Purtroppo, odiernamente non sono più visibili, poiché trafugati, sia la pala settecentesca con La Madonna addolorata, San Giovanni Battista e San Luigi Gonzaga attribuita all’artista Giovanni Carlo Aliberti, sia il paliotto in legno dorato.
Il recente restauro ha rimesso in evidenza sulle pareti i fregi a fresco realizzati nel 1843 dal pittore albese Lodovico Cealanza.
La settecentesca pala trafugata è stata sostituita nel 2009 con un’opera su tela del pittore Silvio Rosso.
L’altare laterale dell’Angelo Custode
E’ situato a sinistra dell’ingresso, dopo quello dedicato a S. Giovanni Battista, l’altare laterale dell’Angelo Custode.
Originariamente viene realizzato tra il 1687 ed il 1689, su prestigiosa committenza del vescovo di Alba mons. Vittorio Nicolino Della Chiesa (presule in città dal 1667 al 1691).
In quasi due anni vengono attuati non solo gli interventi strutturali, ma sono pure compiuti la sacra mensa, gli apparati liturgici, le decorazioni.
La seicentesca pala sull’altare, rappresentante L’Angelo Custode attribuita al pittore cheraschese Sebastiano Taricco (purtroppo derubata), era inserita in una pregevole ancona lignea, forse scolpita da Giovanni Battista o Secondo Antonio Botto, poi indorata nel 1698-99 da Giovanni Battista Birago. È stata sostituita con un dipinto recente.
Lo stemma del vescovo committente è ancor visibile sull’arco superiore e sul fastigio della medesima ancona.
Le seicentesche decorazioni pittoriche, osservabili sulle pareti, risultano ridipinte prima nel 1872 poi ancora dall’albese Fedele Finati nel 1935.
L’altare laterale intitolato ai Ss. Pietro e Paolo
Il secondo altare laterale, a destra dell’ingresso, è intitolato ai Ss. Pietro e Paolo apostoli. E’ stato il primo ad essere realizzato all’interno dell’oratorio.
Viene inserito nel 1687-88, su committenza del medico Pietro Paolo Torreri di Corneliano d’Alba, allora priore della Confraternita dei Pellegrini.
Sulla sacra mensa, tra un ricercato impianto barocco con colonne tortili e cariatidi sorreggenti un timpano spezzato, campeggiava la seicentesca pala raffigurante La Madonna col Bambino, i Santi Pietro e Paolo, attribuita al pittore cheraschese Sebastiano Taricco (purtroppo trafugata).
In alto, al centro della preziosa struttura lignea, è ancor visibile lo stemma dei Torreri.
Gli affreschi sulle pareti, con la raffigurazione del martirio dei due Santi titolari e varie decorazioni, sono ricollegabili alla fase d’impianto originario. Sono attribuiti anch’essi al cheraschese Taricco.
Invece l’arcone soprastante (in cui, fra l’altro, è ravvisabile lo stemma dei Torreri) è stato già ridipinto dall’affreschista De Nicola nel 1721, poi ripristinato dall’albese Finati nel 1935.
Il vicino pulpito ligneo è un ottocentesco arredo della chiesa. L’originaria pala seicentesca è stata sostituita da un dipinto recente.

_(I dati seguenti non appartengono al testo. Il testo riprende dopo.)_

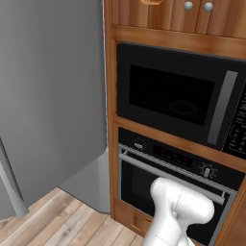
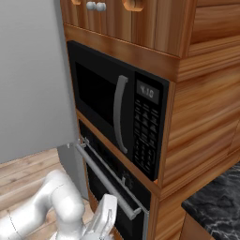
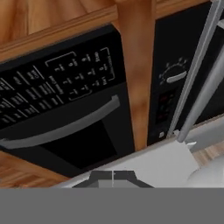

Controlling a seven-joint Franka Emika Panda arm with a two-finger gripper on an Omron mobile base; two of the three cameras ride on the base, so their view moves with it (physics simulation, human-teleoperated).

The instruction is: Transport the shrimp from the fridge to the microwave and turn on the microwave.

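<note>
The microwave [image 1: 170,96] sits in the wooden cabinet wall, its dark window door closed. Its grey vertical handle [image 1: 222,108] stands beside the keypad [image 1: 238,126]. From the right I see the same microwave [image 2: 101,96], handle [image 2: 120,114] and keypad [image 2: 145,133]. The fridge [image 1: 53,96] is the flat grey face to the left, with its inside hidden. The shrimp is out of view. In the rolled hand view, my gripper [image 3: 113,178] is shut, its dark tips together with nothing visible between them. It points at the microwave [image 3: 65,144] from a short distance.
A black oven [image 1: 168,178] with a knob [image 1: 207,171] and a horizontal bar handle [image 2: 108,180] sits under the microwave. My white arm [image 1: 178,209] rises in front of the oven. Wooden floor [image 1: 57,221] lies below, and a black stone counter [image 2: 215,201] is at the right.
</note>
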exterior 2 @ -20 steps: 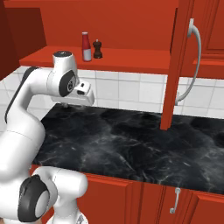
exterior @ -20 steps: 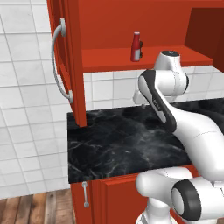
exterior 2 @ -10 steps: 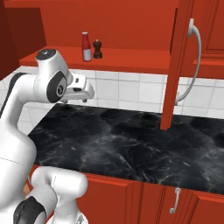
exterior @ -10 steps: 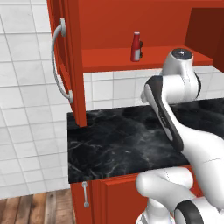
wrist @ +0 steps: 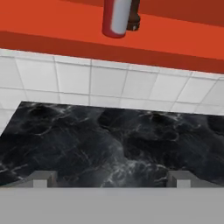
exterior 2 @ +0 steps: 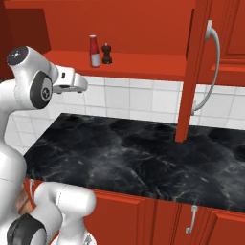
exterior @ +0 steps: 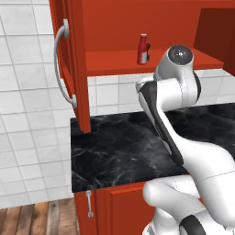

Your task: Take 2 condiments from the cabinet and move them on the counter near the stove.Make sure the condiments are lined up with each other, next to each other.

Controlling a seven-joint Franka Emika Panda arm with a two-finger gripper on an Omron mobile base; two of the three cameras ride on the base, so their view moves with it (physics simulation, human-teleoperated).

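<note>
Two condiments stand side by side on the open cabinet's red shelf [exterior 2: 143, 64]: a slim red bottle [exterior 2: 94, 51] with a pale cap and a squat dark shaker [exterior 2: 106, 53] to its right. In the hand view the bottle [wrist: 116, 17] is at the top, with the shaker [wrist: 133, 17] partly hidden behind it. My gripper [wrist: 110, 178] is open with nothing between its tips, which stand wide apart. It hangs over the black counter [exterior 2: 143, 153], below and to the left of the shelf, well short of the bottle. The stove is out of view.
The cabinet's red door [exterior 2: 194, 72] hangs open over the counter, its curved silver handle [exterior 2: 213, 72] facing out. White wall tiles [exterior 2: 139, 98] run between shelf and counter. Red base cabinets [exterior 2: 158, 215] sit below the slab.
The arm has risen and drawn the hand up and back from the counter toward shelf height. The jaws have opened a little wider. The bottles have not moved.
</note>
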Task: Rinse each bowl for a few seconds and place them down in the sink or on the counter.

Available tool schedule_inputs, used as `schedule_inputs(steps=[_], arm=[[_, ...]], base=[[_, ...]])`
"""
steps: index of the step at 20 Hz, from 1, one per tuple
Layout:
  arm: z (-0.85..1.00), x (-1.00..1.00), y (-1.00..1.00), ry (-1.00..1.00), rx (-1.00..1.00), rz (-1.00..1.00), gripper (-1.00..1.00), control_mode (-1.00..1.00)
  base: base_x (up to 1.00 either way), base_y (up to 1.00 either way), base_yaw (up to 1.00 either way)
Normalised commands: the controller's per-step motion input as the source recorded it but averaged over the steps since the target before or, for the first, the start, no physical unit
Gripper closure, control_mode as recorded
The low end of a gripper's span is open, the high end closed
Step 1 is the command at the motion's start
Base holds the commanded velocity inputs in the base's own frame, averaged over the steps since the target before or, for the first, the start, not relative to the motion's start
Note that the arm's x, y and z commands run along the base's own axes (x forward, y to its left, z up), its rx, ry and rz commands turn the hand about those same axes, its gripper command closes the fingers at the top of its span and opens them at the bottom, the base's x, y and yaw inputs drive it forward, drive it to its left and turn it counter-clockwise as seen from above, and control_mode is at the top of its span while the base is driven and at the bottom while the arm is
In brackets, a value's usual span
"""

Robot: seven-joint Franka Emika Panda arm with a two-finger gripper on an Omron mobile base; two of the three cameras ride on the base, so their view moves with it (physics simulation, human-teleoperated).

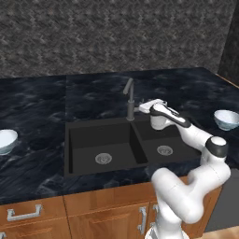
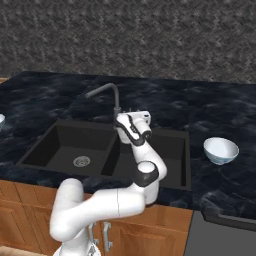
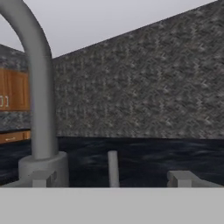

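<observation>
One white-blue bowl sits on the counter far left of the black sink. The other bowl rests on the counter right of the sink. My gripper hovers over the divider between the basins, just right of the faucet. In the hand view my gripper is open and holds nothing, with the faucet neck at left and a thin grey lever between the fingertips.
The grey speckled back wall rises behind the counter. Brown cabinets with silver handles run below the front edge. Each basin has a silver drain. A dark appliance top lies at the lower right.
</observation>
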Motion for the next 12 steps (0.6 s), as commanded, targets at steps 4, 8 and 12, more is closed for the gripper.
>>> schedule_inputs(steps=[4,8,12], arm=[[-0.16,0.43,0.00,0.00,0.00,0.00,-1.00,-1.00],[-0.13,0.45,0.00,0.00,0.00,0.00,-1.00,-1.00],[-0.13,0.33,-0.04,0.00,0.00,0.00,-1.00,-1.00]], base=[[0.00,0.00,0.00],[0.00,0.00,0.00],[0.00,0.00,0.00]])
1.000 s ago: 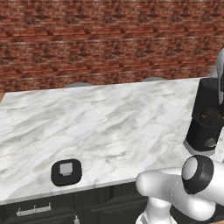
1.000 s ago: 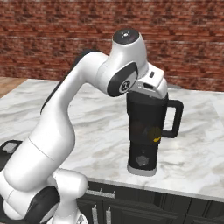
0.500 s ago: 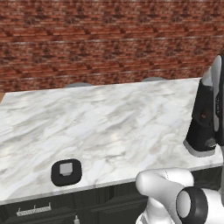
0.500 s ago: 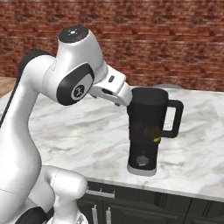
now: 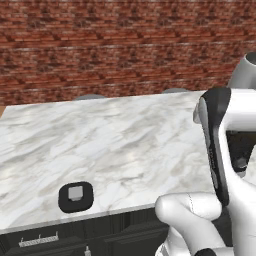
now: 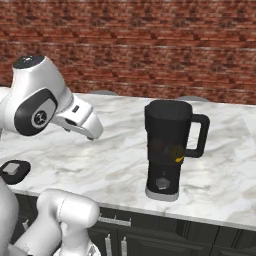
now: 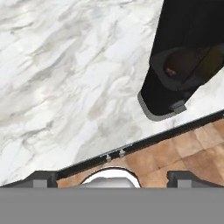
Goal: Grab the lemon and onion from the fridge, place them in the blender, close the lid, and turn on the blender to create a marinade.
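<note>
Lid [image 5: 76, 196], small flat black rounded-square pad w/ light grey centre square: lies flat near front edge of white marble desk [image 5: 115, 145], well apart from tall black blender jar [image 6: 169, 150] on grey base, which stands open-topped. Yellow lemon [image 6: 177, 152] and reddish-brown onion [image 7: 178, 61] appear inside jar. Hand [image 7: 111, 178]: fingers spread, released, empty. Judged step: fetch lid. Approach from above, centre over grey square, descend vertically, clench across opposite edges; keep lid level.
</note>
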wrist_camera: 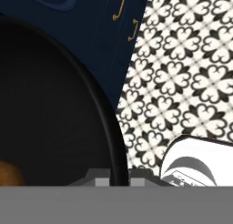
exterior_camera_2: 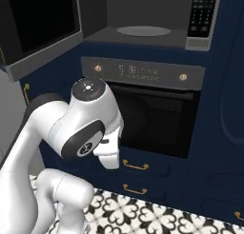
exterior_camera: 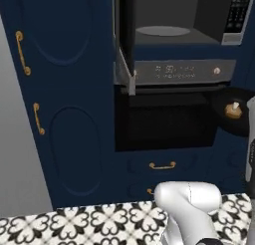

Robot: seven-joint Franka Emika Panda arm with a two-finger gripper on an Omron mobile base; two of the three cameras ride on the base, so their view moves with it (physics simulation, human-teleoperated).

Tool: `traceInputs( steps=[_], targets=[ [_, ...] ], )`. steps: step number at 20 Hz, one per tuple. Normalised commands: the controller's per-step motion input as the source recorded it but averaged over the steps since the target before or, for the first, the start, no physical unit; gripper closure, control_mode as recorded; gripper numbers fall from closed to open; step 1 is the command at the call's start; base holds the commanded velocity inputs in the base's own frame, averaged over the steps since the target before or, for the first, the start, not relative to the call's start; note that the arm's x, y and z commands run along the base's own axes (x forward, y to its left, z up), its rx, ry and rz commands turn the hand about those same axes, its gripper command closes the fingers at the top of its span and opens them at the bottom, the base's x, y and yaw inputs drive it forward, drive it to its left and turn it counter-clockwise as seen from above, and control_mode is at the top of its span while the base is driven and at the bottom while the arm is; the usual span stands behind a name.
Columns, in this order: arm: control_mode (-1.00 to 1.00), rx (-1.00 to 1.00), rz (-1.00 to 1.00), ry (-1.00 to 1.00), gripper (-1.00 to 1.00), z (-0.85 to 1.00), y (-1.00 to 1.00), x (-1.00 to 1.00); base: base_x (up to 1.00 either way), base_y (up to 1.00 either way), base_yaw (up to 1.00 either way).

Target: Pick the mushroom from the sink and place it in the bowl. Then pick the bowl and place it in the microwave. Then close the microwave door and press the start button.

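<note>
Hand view | my claw (wrist_camera: pixel 113 181) clamped on the bowl (wrist_camera: pixel 54 109) rim, mushroom (wrist_camera: pixel 9 174) inside | microwave (exterior_camera: pixel 199 37) cavity lies up-left of the bowl, door open.

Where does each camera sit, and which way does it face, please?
Left base view: behind the arm, to its left, facing the open microwave, oven and held bowl; white arm lower right.
Right base view: behind, to its right, facing the same microwave and oven; arm lower left.
Hand view: on the hand, looking down past the fingers gripping the bowl rim, mushroom inside, to tiled floor.
</note>
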Motion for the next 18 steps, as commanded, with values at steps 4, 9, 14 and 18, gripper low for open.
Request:
traceInputs(
  steps=[4,9,14,18],
  targets=[
    [1.0,0.0,0.0,0.0,1.0,0.0,0.0,0.0,0.76,0.0,-0.23],
    [1.0,0.0,0.0,0.0,1.0,0.0,0.0,0.0,0.75,0.0,-0.14],
    [1.0,0.0,0.0,0.0,1.0,0.0,0.0,0.0,0.4,0.0,-0.05],
    [1.0,0.0,0.0,0.0,1.0,0.0,0.0,0.0,0.44,0.0,-0.03]
  ],
)
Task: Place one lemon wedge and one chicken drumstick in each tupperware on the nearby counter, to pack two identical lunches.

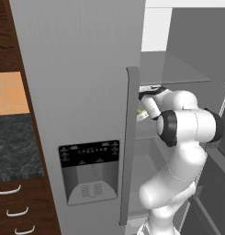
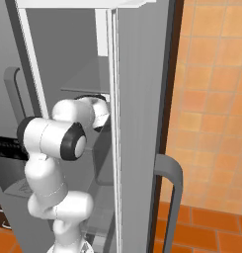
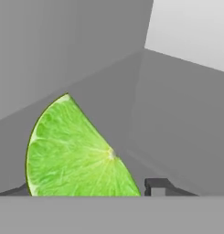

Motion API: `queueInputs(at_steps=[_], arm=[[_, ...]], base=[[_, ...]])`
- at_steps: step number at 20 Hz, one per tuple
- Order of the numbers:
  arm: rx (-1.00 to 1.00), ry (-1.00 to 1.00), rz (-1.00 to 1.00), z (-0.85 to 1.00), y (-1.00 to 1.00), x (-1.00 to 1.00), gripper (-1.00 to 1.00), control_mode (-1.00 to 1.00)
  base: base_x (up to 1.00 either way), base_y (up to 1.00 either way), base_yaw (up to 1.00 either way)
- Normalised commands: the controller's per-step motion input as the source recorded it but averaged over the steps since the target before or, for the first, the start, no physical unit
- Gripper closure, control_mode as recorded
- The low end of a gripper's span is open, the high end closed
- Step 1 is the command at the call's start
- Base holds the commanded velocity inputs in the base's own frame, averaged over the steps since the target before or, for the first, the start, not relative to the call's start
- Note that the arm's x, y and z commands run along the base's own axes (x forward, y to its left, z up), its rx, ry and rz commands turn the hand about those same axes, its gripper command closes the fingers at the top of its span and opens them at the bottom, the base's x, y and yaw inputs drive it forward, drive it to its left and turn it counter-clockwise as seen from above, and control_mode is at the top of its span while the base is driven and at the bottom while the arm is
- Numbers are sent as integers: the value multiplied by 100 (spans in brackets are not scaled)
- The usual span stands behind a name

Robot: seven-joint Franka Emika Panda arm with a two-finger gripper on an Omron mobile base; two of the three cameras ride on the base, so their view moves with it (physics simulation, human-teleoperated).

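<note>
So the gripper point(image 3: 86, 192) is right up on the lemon wedge point(image 3: 77, 151), which is bright green. One dark fingertip point(image 3: 157, 186) pokes up right of the wedge, the other peeks out at its left edge, so the jaws straddle it. Honestly can't tell if they're actually pinching it. Around it are grey fridge walls point(image 3: 86, 50). From the left base view, the arm point(image 1: 182, 133) reaches past the fridge door point(image 1: 81, 92) onto a shelf point(image 1: 173, 69).
</note>
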Motion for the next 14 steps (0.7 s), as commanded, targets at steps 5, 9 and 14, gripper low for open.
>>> queueInputs(at_steps=[5, 9, 14], arm=[[0, -33, 0, 0, 17, -88, 100, -100], [0, -31, 0, 28, 6, -96, 100, -100], [0, -15, 0, 88, 0, -82, 100, -100]], base=[[0, 0, 0], [0, 0, 0], [0, 0, 0]])
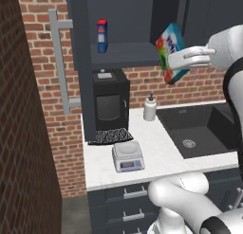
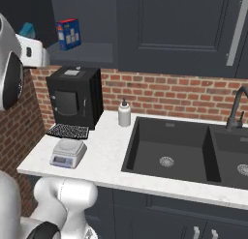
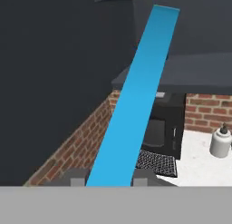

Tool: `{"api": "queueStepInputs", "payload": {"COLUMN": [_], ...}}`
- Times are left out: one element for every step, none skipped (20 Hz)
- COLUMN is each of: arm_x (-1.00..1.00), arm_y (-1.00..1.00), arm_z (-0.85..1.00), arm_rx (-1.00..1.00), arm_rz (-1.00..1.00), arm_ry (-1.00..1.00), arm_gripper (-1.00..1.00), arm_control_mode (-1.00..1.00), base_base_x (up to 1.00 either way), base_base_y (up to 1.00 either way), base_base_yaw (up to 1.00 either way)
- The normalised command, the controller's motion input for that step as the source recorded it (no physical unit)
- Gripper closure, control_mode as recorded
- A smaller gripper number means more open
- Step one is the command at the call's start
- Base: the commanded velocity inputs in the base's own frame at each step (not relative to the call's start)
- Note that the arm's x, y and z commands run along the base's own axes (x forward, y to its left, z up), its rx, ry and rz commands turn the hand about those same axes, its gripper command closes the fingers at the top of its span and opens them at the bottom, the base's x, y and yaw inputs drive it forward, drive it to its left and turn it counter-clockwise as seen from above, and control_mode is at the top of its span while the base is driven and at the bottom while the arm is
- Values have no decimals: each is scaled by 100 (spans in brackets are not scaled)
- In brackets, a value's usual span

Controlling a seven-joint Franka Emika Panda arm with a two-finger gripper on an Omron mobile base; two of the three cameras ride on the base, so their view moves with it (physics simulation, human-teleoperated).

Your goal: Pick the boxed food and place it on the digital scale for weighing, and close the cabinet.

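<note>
The boxed food [image 1: 171, 46], a flat light-blue box, hangs tilted in the air in front of the open cabinet [image 1: 128, 10], with my gripper [image 1: 174, 61] shut on it. In the hand view its thin blue edge [image 3: 131, 105] runs up from between my two fingertips [image 3: 77, 177]. A corner of the box [image 2: 27, 29] shows in the right base view. The cabinet's door stands swung out to the left with its long grey bar handle [image 1: 59, 62]. The small silver digital scale [image 1: 128, 156] [image 2: 68, 152] sits near the counter's front edge, below and left of the gripper.
A tall red-and-blue box [image 1: 101, 36] [image 2: 68, 34] stands on the cabinet shelf. A black coffee machine [image 1: 110, 100] [image 2: 75, 97] sits behind the scale, with a white soap bottle [image 1: 150, 107] [image 3: 221, 141] to its right. The dark sink [image 1: 199, 129] [image 2: 169, 146] lies further right.
</note>
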Motion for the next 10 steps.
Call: {"api": "queueStepInputs", "payload": {"arm_x": [-79,-76,-68,-54,-47,-41,-30,-23,-2,0], "arm_y": [-72,-65,-66,-74,-70,-64,-59,-49,-41,-41], "arm_z": [-45,-46,-51,-54,-53,-53,-49,-52,-63,-61], "arm_rx": [-8,-12,-13,-13,-13,-14,-15,-17,-18,-19], "arm_rz": [22,23,24,27,28,29,30,31,35,35], "arm_ry": [0,0,0,0,1,1,2,5,13,14], "arm_gripper": [100,100,100,100,100,100,100,100,100,100], "arm_control_mode": [-100,-100,-100,-100,-100,-100,-100,-100,-100,-100], "base_base_x": [0,0,0,0,0,0,0,0,0,0], "base_base_y": [0,0,0,0,0,0,0,0,0,0], "base_base_yaw": [0,0,0,0,0,0,0,0,0,0]}}
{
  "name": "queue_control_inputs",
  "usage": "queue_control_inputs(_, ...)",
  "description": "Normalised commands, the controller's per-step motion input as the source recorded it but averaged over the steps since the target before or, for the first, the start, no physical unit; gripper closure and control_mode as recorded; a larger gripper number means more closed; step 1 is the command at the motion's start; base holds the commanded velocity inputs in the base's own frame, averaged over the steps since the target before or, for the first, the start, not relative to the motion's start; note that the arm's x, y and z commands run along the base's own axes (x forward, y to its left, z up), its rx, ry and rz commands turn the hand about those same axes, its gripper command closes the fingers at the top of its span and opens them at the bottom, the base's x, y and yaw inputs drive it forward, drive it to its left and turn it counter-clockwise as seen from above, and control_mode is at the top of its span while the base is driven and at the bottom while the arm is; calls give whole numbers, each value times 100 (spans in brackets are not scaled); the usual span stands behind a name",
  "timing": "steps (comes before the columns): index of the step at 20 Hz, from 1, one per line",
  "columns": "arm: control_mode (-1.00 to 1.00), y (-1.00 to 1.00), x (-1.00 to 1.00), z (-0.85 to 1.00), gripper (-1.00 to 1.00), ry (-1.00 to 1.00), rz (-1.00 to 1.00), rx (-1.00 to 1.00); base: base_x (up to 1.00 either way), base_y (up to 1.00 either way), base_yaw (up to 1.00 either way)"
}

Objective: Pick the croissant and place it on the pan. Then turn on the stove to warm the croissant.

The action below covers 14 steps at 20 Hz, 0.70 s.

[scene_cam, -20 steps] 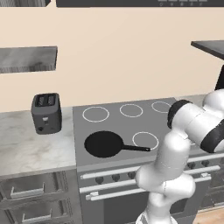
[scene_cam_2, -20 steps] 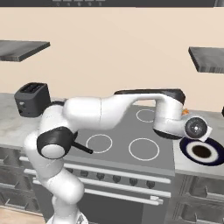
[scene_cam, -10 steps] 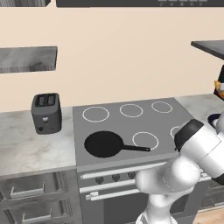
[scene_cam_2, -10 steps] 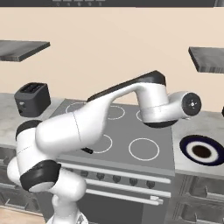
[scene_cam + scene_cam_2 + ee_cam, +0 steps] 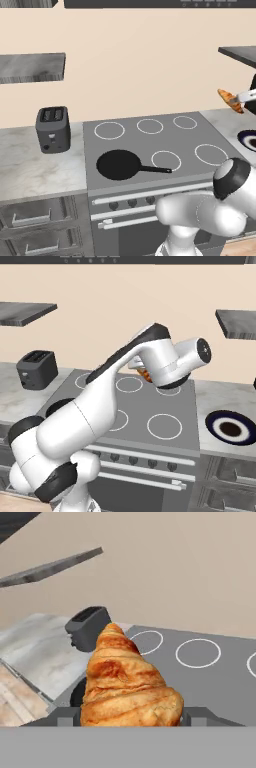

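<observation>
The golden croissant sits pinched between my two dark fingertips, and my gripper is shut on it. In the left base view the croissant hangs high in the air at the stove's right end, held by the gripper. From the right base view a bit of the croissant peeks out under the hand. The black pan rests on the front left burner of the grey stove, well to the left of and below the croissant. My arm partly hides the pan.
A dark two-slot toaster stands on the marble counter left of the stove. A dark-rimmed plate lies on the counter to the right. Knobs and a bar handle run along the stove's front.
The arm has risen from the plate at the right with the croissant in its grip and swung left, so the hand now hangs over the stove's back right.
</observation>
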Motion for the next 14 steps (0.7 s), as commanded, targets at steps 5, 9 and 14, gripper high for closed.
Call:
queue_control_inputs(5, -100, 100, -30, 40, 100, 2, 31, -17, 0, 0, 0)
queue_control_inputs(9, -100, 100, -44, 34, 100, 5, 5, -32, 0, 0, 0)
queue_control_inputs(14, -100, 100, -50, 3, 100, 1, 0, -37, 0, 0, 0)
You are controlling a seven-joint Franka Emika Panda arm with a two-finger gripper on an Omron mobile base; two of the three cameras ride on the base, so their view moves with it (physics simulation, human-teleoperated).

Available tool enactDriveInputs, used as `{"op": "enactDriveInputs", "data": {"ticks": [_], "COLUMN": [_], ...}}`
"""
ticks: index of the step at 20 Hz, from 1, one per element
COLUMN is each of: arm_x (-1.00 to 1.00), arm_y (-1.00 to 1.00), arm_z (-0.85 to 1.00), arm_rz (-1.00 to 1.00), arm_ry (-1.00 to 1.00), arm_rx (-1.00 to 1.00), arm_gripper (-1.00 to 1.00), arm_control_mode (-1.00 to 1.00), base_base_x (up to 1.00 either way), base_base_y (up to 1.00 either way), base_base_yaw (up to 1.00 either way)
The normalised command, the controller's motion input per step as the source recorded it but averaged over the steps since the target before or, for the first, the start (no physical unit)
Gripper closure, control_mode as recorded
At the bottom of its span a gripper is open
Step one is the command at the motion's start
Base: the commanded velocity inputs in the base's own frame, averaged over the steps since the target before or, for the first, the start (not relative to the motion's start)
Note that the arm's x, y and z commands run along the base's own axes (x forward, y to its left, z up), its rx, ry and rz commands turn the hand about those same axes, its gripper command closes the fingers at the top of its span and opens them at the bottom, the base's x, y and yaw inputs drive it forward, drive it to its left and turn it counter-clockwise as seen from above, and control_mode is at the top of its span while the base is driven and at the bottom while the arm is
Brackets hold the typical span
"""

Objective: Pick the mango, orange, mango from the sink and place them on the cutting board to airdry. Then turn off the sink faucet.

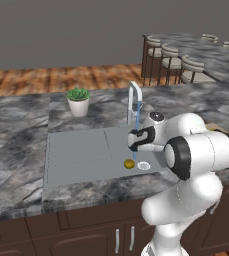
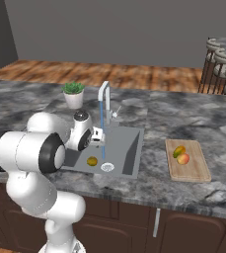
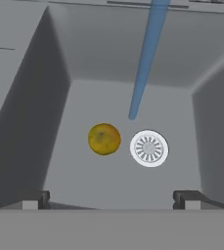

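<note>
Fingers (image 3: 111, 199) are being held wide apart above the olive-yellow mango (image 3: 104, 139) in the sink (image 3: 30, 117); likely firm, wet, slippery; its widest middle is being favoured.

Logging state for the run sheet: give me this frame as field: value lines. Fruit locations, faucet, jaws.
fruit in sink: one olive-yellow fruit on the basin floor, beside the drain, not touching it
fruit on cutting board: two, a green-and-orange fruit and an orange-red fruit, close together
cutting board: on the counter, right of the sink
sink faucet: on, blue stream falling into the basin
gripper: above the basin, jaws spread wide, empty
left to do: last fruit, then faucet
</note>
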Motion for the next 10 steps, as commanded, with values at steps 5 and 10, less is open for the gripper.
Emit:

L’altare laterale dedicata al SS. Crocifisso
La costruzione dell’ultima cappella laterale (la prima entrando a sinistra), quella dedicata al SS. Crocifisso, viene deliberata dalla Confraternita nel 1710, ma i lavori realizzativi e di decorazione iniziano solo nel 1711 e sono terminati nel 1715.
L’impianto a pianta pentagonale, progettato dal «Comendatore» ingegnere Filippo Domenico Petitti di Cherasco, contiene un considerevole altare barocco, realizzato in mattoni con ricercate finiture esterne in stucco dipinto a finto marmo.
La sacra mensa è soprelevata rispetto al livello del pavimento del sacro edificio, essendo raggiungibile su una gradinata.
Vi sono osservabili: sull’altare un pregevole Crocifisso ligneo, realizzato nel 1709 da un ignoto scultore milanese (parzialmente snodato nelle braccia per lo svolgimento del rituale del «Funerale di Cristo» durante le annuali cerimonie religiose del Venerdì Santo) ed una settecentesca statua lignea della Madonna addolorata, collocata in una nicchia laterale.
La volta della cappella, a padiglione con pianta pentagonale, risulta affrescata da un ignoto pittore verso il 1716-1718, con la rappresentazione di fregi modulari e di Angioletti con i simboli della Passione. Li ha ridipinti l’albese Fedele Finati nel 1887.
Altre sculture e quadri sono opere recenti.